Havva ile Adem’den bu yana, Leyla ile Mecnun, Aslı ile Kerem ve Şirin ile Ferhat’ın anlatıları ile büyüdük. Sevgiyi, aşkı onların her biri insanlık dersi olan, masalımsı yaşam öykülerinden öğrenmiştik. Dahası, insana olan sevgilerini Allah aşkına dönüştüren Mevlana’yı ve Yunus’u tüm dünya tanıyarak anlamak için gayret gösterdi.Hala da kafa yormaya devam ediyor, bu büyük aşklara dair. Pek çoğumuz,” Haydi canım! Böyle de sevda olur muymuş? Deli bunlar diyebiliriz. Evet, deli, yani ruh hastası ama nasıl tanımlarız bunu? Topluma ayak uyduramayan, etkilere herkesten daha farklı tepkiler koyan garip davranışlı insanlar mıdır? Yoksa, Tanrı’nın önceki yaşamlarından dolayı lanetlediği meczup yaratıklar mı? Soruya soru ile yanıt vermek doğru bir yaklaşım değil ama, onlar deli ise biz ne oluyoruz? Bu soruya farklı bir söylemle özeleştiri getirmemiz gerekirse; kendi deliliğimizi örtbas etmek için yanlış davranışlarda bulunduğumuzda, filozofça tavırlarla; “her insan biraz delidir,” demez miyiz? Deriz. Eğitim performansı düşük toplumların florasında bol miktarda yetişen yanlış insan profili, ruh sağlığını olumsuz etkileyeceğinden; bunun en doğal sonucu olan deliliğin Tanrı gazabı olmadığı daha yenilerde anlaşılmaya başlandı. Kendi deliliklerini gizleme gereği duymayan, hatta deli olduklarını bile fark edememiş; bebekler kadar temiz birkaç talihsiz ruh hastası insanın otuz yıl öncesinin Keles'inde yaşadığı trajikomik olayların belleğime kazınmış olanları paylaşalım haydi.
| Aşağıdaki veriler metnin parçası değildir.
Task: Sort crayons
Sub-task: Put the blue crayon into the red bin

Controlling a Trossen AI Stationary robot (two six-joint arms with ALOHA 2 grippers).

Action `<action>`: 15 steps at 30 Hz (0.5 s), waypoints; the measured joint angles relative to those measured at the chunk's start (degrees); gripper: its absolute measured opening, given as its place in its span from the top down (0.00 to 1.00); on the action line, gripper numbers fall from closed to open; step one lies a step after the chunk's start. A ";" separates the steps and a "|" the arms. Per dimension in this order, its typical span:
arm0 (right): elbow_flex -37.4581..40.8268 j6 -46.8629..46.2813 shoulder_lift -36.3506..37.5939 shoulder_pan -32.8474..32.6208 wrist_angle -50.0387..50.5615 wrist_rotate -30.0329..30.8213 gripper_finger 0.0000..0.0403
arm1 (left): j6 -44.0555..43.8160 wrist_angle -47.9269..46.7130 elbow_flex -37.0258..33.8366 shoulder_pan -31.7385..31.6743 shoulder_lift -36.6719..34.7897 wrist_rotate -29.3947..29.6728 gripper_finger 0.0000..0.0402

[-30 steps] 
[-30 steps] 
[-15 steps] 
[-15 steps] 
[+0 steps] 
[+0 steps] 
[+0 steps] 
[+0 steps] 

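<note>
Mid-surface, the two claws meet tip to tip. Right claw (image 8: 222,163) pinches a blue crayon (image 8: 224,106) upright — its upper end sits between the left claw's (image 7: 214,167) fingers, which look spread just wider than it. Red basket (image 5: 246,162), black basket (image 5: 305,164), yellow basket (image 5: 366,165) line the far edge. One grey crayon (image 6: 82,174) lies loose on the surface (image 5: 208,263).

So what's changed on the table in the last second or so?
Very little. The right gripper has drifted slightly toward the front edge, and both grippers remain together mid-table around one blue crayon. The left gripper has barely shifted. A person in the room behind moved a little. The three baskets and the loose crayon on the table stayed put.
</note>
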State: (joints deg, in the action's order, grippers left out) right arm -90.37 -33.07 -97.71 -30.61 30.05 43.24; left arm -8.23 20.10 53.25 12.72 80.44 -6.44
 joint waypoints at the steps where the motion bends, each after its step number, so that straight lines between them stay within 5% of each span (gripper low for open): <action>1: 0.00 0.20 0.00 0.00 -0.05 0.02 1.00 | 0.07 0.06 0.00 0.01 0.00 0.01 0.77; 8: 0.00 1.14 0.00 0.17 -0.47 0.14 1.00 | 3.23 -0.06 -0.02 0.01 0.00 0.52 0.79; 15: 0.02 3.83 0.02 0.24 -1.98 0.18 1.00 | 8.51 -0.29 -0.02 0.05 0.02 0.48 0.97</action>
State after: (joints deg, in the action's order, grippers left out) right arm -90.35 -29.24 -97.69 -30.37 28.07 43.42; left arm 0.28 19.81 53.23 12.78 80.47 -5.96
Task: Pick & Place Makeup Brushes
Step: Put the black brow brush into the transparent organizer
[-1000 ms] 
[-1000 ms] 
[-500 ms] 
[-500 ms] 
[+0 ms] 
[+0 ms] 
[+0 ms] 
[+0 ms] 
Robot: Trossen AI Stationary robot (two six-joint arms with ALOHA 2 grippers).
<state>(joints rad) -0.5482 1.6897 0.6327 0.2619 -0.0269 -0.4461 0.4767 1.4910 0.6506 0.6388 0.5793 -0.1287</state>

Anımsarım da Haydar’lı bir Deli Mehmet vardı, çocukken ardından alay ederek koşuşturduğumuz. Gökyüzünde uçak görünce, “benim tayyarelerim” derdi. Bir rivayete göre şimdilerde asfalt olan Keles Bursa yolunu taş dizerek gösteren fahri mühendis; Haydar'lı Deli Mehmet'ten başkası değildi. Ailesi sağ kolu kırıldığında, dülger Hasan efendiye düzelttirdikleri için çocuk yaşlarında çolak kalmıştı. Sol ayağını da askerde sıhhiye olduğunu söyleyen Rıza emminin iğnesi topal etmiş. Aklı ise ateşli bir hastalık geçirirken, “bu çocuk cinlere karıştı” düşüncesiyle yazdırılıp boynuna asılan, Baraklı’lı Durmuş Hocanın muskaları ile eksik kalmıştı. Sonuç olarak Haydar’lı Deli Mehmet, kısa bacağı, bükük kolu ve eksik aklı ile ne güzel özetliyordu az gelişmiş ülkesini. Ama sevdiği oyuncağı elinden alınmış çocuklar gibi ağlamaklı ve safiyane gülümseyen yüzü ile her an mutlu veya mutsuz görebileceğiniz karmaşık bir portre çiziyordu çevresine.İşte böyle bir portreyle gönderildi, kendi kaderi gibi eğri büğrü çizdiği Keles yollarından, bir daha dönemeyeceği Bakırköy Ruh ve Sinir Hastahanesine. Ve usanmadan ve yorulmadan adımladığı dağ yollarında, biz deli olmayan insanlardan korkarak; anısına yazdığım şiirin dizeleri arasında saklandığını düşünüyorum.
Yol sordum kaderime.
Ölümden ötesi var mı, diye?
Ölümden ötesi, deniz dediler.
Hemen gittim baktım denize.
Bir liman vardı sisler içinde,
Zar zor seçilebilen.
Bir de gemiler vardı,
Sessiz sedasız.
Gemileri bilmem ben.
Dağlıyım ya..
Ama tayyareler benimdir.
Benimdir abi.
Hı, değil midir?
Ne buyurdunuz?
Benimdir, benimdiiir.
Bir yerden duymuştum.
Gökyüzü herkesinmiş.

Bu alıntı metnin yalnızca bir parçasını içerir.